What to produce
Write out all of the data without omission, exactly as shown.

(Provided data begins)

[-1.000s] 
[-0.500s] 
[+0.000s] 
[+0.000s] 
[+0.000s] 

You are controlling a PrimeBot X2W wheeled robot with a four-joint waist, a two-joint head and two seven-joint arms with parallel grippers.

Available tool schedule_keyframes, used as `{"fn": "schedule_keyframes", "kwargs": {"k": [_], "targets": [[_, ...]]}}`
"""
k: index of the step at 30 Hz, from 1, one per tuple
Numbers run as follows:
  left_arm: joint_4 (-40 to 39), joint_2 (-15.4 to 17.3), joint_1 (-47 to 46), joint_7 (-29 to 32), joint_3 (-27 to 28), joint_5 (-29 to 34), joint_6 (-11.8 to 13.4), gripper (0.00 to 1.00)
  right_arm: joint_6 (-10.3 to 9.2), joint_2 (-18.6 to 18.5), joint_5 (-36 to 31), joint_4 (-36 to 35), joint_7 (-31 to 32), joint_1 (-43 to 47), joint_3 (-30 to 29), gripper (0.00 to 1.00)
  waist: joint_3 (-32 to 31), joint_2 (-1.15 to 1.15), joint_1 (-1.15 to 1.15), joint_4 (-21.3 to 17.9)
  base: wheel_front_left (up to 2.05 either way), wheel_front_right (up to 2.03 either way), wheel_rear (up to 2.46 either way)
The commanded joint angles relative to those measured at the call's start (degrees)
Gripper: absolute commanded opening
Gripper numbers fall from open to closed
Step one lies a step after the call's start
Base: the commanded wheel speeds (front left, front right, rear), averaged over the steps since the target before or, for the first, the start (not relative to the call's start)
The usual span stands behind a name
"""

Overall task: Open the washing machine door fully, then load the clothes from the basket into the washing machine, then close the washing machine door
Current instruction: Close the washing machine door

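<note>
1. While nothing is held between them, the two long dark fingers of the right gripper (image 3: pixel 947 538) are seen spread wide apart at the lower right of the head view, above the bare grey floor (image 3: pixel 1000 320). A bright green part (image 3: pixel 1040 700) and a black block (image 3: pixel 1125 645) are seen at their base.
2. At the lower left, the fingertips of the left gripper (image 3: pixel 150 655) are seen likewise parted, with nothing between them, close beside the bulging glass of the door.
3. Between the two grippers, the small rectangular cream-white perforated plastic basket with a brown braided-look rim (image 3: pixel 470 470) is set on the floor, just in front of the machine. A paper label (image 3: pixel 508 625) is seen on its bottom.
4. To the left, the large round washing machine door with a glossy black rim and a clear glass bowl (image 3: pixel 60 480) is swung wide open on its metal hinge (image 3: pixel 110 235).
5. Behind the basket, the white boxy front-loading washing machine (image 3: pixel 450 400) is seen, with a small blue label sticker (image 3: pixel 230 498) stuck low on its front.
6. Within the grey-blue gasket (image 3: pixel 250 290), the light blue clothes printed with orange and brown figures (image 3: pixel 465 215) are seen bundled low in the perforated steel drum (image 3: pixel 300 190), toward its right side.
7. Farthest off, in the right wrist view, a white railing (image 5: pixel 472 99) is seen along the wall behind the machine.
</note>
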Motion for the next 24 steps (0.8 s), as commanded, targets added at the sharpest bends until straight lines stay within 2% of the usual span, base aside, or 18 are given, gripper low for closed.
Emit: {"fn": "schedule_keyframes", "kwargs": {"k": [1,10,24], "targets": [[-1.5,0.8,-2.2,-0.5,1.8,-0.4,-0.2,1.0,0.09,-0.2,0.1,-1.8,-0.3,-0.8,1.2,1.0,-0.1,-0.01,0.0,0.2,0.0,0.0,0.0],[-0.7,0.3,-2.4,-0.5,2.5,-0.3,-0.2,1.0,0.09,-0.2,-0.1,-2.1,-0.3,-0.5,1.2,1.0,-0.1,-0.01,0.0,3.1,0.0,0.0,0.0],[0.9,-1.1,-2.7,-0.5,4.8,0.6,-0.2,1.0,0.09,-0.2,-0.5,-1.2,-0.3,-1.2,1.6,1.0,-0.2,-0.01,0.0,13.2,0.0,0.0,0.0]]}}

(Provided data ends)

Solution for this exercise
[-1.000s] 
[-0.500s] 
[+0.000s] 
[+0.000s] 
[+0.000s] 

You are controlling a PrimeBot X2W wheeled robot with a four-joint waist, a two-joint head and two seven-joint arms with parallel grippers.

Available tool schedule_keyframes, used as `{"fn": "schedule_keyframes", "kwargs": {"k": [_], "targets": [[_, ...]]}}`
"""
k: index of the step at 30 Hz, from 1, one per tuple
Numbers run as follows:
  left_arm: joint_4 (-40 to 39), joint_2 (-15.4 to 17.3), joint_1 (-47 to 46), joint_7 (-29 to 32), joint_3 (-27 to 28), joint_5 (-29 to 34), joint_6 (-11.8 to 13.4), gripper (0.00 to 1.00)
  right_arm: joint_6 (-10.3 to 9.2), joint_2 (-18.6 to 18.5), joint_5 (-36 to 31), joint_4 (-36 to 35), joint_7 (-31 to 32), joint_1 (-43 to 47), joint_3 (-30 to 29), gripper (0.00 to 1.00)
  waist: joint_3 (-32 to 31), joint_2 (-1.15 to 1.15), joint_1 (-1.15 to 1.15), joint_4 (-21.3 to 17.9)
  base: wheel_front_left (up to 2.05 either way), wheel_front_right (up to 2.03 either way), wheel_rear (up to 2.46 either way)
The commanded joint angles relative to those measured at the call's start (degrees)
Gripper: absolute commanded opening
Gripper numbers fall from open to closed
Step one lies a step after the call's start
Base: the commanded wheel speeds (front left, front right, rear), averaged over the steps since the target before or, for the first, the start (not relative to the call's start)
The usual span stands behind a name
"""

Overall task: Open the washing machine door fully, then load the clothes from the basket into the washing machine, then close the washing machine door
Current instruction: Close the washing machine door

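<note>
1. While nothing is held between them, the two long dark fingers of the right gripper (image 3: pixel 947 538) are seen spread wide apart at the lower right of the head view, above the bare grey floor (image 3: pixel 1000 320). A bright green part (image 3: pixel 1040 700) and a black block (image 3: pixel 1125 645) are seen at their base.
2. At the lower left, the fingertips of the left gripper (image 3: pixel 150 655) are seen likewise parted, with nothing between them, close beside the bulging glass of the door.
3. Between the two grippers, the small rectangular cream-white perforated plastic basket with a brown braided-look rim (image 3: pixel 470 470) is set on the floor, just in front of the machine. A paper label (image 3: pixel 508 625) is seen on its bottom.
4. To the left, the large round washing machine door with a glossy black rim and a clear glass bowl (image 3: pixel 60 480) is swung wide open on its metal hinge (image 3: pixel 110 235).
5. Behind the basket, the white boxy front-loading washing machine (image 3: pixel 450 400) is seen, with a small blue label sticker (image 3: pixel 230 498) stuck low on its front.
6. Within the grey-blue gasket (image 3: pixel 250 290), the light blue clothes printed with orange and brown figures (image 3: pixel 465 215) are seen bundled low in the perforated steel drum (image 3: pixel 300 190), toward its right side.
7. Farthest off, in the right wrist view, a white railing (image 5: pixel 472 99) is seen along the wall behind the machine.
</note>
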Motion for the next 24 steps (0.8 s), as commanded, targets added at the sharpest bends until straight lines stay within 2% of the usual span, base aside, or 18 are given, gripper low for closed.
Emit: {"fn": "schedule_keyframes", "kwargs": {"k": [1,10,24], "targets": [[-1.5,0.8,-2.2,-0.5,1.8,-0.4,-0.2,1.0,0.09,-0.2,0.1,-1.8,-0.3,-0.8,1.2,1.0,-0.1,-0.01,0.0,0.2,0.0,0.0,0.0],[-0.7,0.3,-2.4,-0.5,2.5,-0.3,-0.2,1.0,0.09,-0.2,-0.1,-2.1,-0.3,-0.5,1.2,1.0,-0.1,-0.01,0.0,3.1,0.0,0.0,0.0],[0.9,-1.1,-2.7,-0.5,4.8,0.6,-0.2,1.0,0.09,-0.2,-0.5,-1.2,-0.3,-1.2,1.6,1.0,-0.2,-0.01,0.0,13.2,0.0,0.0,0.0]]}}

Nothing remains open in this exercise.